▸ TASK
The reply must return each line of the data exactly.

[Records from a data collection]
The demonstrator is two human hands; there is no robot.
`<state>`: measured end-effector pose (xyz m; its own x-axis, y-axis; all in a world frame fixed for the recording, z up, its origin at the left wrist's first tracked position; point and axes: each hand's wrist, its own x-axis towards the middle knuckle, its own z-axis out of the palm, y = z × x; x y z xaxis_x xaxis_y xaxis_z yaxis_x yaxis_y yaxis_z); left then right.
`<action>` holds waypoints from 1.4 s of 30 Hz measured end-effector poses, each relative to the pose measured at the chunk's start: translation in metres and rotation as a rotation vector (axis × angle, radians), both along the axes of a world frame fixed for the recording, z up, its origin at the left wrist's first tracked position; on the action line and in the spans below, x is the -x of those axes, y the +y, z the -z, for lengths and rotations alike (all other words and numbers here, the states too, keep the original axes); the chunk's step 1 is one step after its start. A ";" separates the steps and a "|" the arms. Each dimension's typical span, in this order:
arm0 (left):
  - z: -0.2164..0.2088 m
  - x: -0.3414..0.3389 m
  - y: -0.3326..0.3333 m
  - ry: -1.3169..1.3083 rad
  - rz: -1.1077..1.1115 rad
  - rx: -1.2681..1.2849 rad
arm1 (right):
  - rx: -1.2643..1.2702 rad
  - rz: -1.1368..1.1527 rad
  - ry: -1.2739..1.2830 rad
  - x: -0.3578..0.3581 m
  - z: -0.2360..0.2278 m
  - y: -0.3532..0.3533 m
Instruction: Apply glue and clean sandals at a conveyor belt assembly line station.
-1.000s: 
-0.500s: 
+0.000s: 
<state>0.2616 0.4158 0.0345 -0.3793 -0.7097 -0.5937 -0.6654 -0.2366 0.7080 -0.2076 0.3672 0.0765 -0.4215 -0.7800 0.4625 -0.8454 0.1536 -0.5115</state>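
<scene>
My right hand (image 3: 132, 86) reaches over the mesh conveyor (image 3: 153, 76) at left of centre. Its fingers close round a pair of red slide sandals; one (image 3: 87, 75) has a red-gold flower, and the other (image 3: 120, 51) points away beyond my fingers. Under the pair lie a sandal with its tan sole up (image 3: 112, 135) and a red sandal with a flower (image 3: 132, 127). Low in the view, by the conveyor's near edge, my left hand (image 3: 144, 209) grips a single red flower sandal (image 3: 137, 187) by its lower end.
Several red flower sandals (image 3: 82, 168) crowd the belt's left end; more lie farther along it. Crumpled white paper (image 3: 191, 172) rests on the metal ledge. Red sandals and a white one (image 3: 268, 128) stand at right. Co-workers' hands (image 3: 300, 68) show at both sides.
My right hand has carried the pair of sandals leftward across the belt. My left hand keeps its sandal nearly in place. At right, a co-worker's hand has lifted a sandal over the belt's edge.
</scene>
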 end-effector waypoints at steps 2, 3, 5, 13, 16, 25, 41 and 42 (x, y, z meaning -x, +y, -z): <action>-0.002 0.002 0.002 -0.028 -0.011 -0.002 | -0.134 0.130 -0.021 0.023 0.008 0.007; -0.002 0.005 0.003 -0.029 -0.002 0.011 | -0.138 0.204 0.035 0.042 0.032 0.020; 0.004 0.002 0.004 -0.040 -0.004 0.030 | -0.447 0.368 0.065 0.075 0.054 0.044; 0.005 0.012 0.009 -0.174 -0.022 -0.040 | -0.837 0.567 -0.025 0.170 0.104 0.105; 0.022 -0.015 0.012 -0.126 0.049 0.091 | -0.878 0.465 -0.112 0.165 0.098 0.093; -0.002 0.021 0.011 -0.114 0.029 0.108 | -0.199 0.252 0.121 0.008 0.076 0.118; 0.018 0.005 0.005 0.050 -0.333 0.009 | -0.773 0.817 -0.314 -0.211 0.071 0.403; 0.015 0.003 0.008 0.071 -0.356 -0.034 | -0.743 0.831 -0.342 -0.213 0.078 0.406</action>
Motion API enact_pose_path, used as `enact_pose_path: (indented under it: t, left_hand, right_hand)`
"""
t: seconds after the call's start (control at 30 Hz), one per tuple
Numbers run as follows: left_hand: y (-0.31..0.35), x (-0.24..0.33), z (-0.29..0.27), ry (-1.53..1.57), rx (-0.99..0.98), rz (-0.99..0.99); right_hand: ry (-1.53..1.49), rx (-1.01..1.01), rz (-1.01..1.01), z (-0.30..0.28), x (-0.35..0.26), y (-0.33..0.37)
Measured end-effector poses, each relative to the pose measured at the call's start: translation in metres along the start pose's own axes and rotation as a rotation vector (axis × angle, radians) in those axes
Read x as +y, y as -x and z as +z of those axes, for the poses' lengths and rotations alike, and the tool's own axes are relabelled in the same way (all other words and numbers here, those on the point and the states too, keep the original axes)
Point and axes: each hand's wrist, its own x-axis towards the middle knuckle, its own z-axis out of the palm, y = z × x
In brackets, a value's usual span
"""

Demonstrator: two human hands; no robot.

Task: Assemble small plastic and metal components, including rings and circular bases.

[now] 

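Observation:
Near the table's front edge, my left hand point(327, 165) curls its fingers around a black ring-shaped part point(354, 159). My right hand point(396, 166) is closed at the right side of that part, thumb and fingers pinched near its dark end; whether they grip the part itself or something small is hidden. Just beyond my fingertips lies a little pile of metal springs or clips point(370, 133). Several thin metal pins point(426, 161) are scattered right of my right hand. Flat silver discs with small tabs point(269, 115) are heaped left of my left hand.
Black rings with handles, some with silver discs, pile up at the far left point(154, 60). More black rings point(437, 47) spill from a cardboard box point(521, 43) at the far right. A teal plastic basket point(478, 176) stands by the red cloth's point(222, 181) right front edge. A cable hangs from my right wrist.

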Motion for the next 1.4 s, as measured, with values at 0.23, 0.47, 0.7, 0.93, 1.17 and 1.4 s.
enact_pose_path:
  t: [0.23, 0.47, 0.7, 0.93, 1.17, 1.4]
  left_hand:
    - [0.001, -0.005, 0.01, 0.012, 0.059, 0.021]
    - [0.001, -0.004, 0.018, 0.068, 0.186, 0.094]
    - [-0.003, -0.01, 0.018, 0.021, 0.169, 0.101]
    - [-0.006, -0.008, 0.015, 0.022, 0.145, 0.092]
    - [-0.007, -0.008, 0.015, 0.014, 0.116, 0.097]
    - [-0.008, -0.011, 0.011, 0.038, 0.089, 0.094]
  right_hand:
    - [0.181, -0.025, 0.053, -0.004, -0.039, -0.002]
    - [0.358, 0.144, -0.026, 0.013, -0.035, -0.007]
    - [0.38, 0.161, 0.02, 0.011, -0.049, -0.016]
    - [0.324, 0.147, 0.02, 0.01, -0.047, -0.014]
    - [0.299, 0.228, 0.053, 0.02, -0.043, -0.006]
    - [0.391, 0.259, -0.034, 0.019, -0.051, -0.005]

▸ EXERCISE RESULT
The demonstrator is two human hands; there is no robot.
`<state>`: measured end-effector pose (xyz m; its own x-axis, y-axis; all in a world frame fixed for the recording, z up, its origin at the left wrist's first tracked position; point and axes: each hand's wrist, its own x-axis towards the middle knuckle, its own z-axis out of the palm, y = z × x; x y z xaxis_x xaxis_y xaxis_z yaxis_x yaxis_y yaxis_z); left then right.
`<action>` holds waypoints from 1.4 s of 30 Hz measured end-effector poses, each relative to the pose measured at the chunk's start: translation in metres and rotation as a rotation vector (axis × angle, radians), both along the axes of a world frame fixed for the recording, z up, its origin at the left wrist's first tracked position; on the action line and in the spans below, x is the -x of those axes, y the +y, z the -z, for lengths and rotations alike (all other words and numbers here, the states too, keep the original axes); the chunk's step 1 is one step after its start. A ";" separates the steps and a "|" the arms. Each dimension's typical span, in this order:
arm0 (left):
  - z: -0.2164..0.2088 m
  - x: -0.3414..0.3389 m
  - y: -0.3326..0.3333 m
  - ry: -1.3169..1.3083 rad
  - rz: -1.1077..1.1115 rad
  - rx: -1.2681..1.2849 rad
arm1 (right):
  - rx: -1.2643..1.2702 rad
  - rz: -1.1368..1.1527 rad
  - ry: -1.2739..1.2830 rad
  - x: -0.3578..0.3581 m
  - z: -0.2360..0.2278 m
  - y: -0.3532..0.3533 m
Instruction: Apply glue and clean sandals at a conveyor belt assembly line station.
-1.000s: 
-0.500s: 
+0.000s: 
<state>0.2616 0.4158 0.0345 -0.3793 -0.7097 -0.5937 -0.6654 -0.2366 0.7080 -0.2076 0.3672 0.0765 -0.4215 -0.7800 0.4625 -0.8454 0.1536 -0.5115</state>
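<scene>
My right hand (image 3: 132, 86) reaches over the mesh conveyor (image 3: 153, 76) at left of centre. Its fingers close round a pair of red slide sandals; one (image 3: 87, 75) has a red-gold flower, and the other (image 3: 120, 51) points away beyond my fingers. Under the pair lie a sandal with its tan sole up (image 3: 112, 135) and a red sandal with a flower (image 3: 132, 127). Low in the view, by the conveyor's near edge, my left hand (image 3: 144, 209) grips a single red flower sandal (image 3: 137, 187) by its lower end.
Several red flower sandals (image 3: 82, 168) crowd the belt's left end; more lie farther along it. Crumpled white paper (image 3: 191, 172) rests on the metal ledge. Red sandals and a white one (image 3: 268, 128) stand at right. Co-workers' hands (image 3: 300, 68) show at both sides.
My right hand has carried the pair of sandals leftward across the belt. My left hand keeps its sandal nearly in place. At right, a co-worker's hand has lifted a sandal over the belt's edge.
</scene>
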 end-effector waypoints at steps 2, 3, 5, 13, 16, 25, 41 and 42 (x, y, z meaning -x, +y, -z): <action>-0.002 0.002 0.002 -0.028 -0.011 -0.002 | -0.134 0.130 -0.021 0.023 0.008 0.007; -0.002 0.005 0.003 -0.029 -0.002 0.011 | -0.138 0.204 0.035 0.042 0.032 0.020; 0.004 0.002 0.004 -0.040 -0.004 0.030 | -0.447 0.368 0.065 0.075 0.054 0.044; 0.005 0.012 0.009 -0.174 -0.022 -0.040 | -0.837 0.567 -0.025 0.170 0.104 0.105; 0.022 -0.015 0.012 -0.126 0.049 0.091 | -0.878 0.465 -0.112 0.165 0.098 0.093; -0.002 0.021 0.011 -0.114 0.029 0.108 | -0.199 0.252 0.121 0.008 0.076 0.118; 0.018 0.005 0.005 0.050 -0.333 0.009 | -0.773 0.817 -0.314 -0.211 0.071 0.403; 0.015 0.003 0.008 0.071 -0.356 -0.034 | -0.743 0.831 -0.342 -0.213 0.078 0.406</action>
Motion API enact_pose_path, used as `enact_pose_path: (indented under it: t, left_hand, right_hand)`
"""
t: seconds after the call's start (control at 30 Hz), one per tuple
Numbers run as follows: left_hand: y (-0.31..0.35), x (-0.24..0.33), z (-0.29..0.27), ry (-1.53..1.57), rx (-0.99..0.98), rz (-0.99..0.99); right_hand: ry (-1.53..1.49), rx (-1.01..1.01), rz (-1.01..1.01), z (-0.30..0.28), x (-0.35..0.26), y (-0.33..0.37)
Measured end-effector poses, each relative to the pose measured at the call's start: translation in metres along the start pose's own axes and rotation as a rotation vector (axis × angle, radians) in those axes
Read x as +y, y as -x and z as +z of those axes, for the poses' lengths and rotations alike, and the tool's own axes are relabelled in the same way (all other words and numbers here, those on the point and the states too, keep the original axes)
Point and axes: each hand's wrist, its own x-axis towards the middle knuckle, its own z-axis out of the palm, y = z × x
In brackets, a value's usual span
"""

Demonstrator: two human hands; no robot.

Task: Assemble small plastic and metal components, including rings and circular bases.

[now] 

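Observation:
Near the table's front edge, my left hand point(327, 165) curls its fingers around a black ring-shaped part point(354, 159). My right hand point(396, 166) is closed at the right side of that part, thumb and fingers pinched near its dark end; whether they grip the part itself or something small is hidden. Just beyond my fingertips lies a little pile of metal springs or clips point(370, 133). Several thin metal pins point(426, 161) are scattered right of my right hand. Flat silver discs with small tabs point(269, 115) are heaped left of my left hand.
Black rings with handles, some with silver discs, pile up at the far left point(154, 60). More black rings point(437, 47) spill from a cardboard box point(521, 43) at the far right. A teal plastic basket point(478, 176) stands by the red cloth's point(222, 181) right front edge. A cable hangs from my right wrist.
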
Motion for the next 1.4 s, as measured, with values at 0.23, 0.47, 0.7, 0.93, 1.17 and 1.4 s.
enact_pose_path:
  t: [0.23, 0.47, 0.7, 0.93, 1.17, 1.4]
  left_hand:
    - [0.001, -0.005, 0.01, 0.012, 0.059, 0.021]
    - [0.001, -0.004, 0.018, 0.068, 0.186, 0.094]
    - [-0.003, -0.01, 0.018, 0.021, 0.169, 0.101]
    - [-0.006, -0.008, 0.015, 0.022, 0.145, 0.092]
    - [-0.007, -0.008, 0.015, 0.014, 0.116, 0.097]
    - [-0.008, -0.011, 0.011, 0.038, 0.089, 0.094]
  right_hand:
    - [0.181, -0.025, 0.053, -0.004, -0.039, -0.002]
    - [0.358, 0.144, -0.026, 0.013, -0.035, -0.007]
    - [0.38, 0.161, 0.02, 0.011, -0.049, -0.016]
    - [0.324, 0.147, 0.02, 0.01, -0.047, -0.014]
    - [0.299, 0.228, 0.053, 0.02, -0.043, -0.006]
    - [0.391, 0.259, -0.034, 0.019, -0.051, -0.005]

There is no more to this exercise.